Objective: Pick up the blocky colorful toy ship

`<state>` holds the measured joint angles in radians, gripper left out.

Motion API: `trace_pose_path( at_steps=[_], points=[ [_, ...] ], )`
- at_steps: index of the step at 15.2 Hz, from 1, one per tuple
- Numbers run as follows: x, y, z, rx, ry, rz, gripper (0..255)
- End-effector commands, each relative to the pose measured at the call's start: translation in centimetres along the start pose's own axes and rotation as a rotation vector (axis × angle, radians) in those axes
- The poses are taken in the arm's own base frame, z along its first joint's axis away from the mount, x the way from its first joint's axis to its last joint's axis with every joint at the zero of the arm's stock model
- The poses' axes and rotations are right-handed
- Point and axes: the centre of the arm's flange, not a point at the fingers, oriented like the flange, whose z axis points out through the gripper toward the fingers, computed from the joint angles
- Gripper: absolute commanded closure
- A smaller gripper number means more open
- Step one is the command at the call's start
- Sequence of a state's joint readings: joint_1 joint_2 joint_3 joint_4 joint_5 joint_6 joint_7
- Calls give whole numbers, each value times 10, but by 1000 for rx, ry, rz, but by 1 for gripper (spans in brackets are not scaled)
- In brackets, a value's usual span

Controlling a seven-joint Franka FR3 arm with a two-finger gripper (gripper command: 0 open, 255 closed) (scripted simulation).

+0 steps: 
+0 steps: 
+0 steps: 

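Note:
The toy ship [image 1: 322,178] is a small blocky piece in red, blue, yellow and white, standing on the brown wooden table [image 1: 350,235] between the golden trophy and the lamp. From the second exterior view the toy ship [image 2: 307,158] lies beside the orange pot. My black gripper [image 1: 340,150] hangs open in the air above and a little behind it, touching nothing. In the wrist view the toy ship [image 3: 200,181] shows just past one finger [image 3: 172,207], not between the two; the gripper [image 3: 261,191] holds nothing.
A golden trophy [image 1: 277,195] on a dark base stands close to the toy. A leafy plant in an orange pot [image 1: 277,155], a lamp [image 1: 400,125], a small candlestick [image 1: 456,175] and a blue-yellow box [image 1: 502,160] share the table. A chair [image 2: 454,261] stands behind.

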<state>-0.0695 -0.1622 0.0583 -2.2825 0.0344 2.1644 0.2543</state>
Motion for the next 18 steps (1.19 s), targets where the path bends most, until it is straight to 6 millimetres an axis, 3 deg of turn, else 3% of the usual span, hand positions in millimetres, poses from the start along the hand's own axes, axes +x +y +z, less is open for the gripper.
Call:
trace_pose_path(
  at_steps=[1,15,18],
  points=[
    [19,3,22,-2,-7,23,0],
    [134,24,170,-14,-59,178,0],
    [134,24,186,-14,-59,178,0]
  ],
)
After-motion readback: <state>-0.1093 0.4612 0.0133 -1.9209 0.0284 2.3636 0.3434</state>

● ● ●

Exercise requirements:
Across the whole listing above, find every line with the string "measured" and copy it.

Output for this task:
`<state>` holds the measured joint angles in radians, gripper left out.
- End-effector commands, each relative to the pose measured at the call's start: translation in centimetres along the start pose's own axes and rotation as a rotation vector (axis × angle, radians) in those axes

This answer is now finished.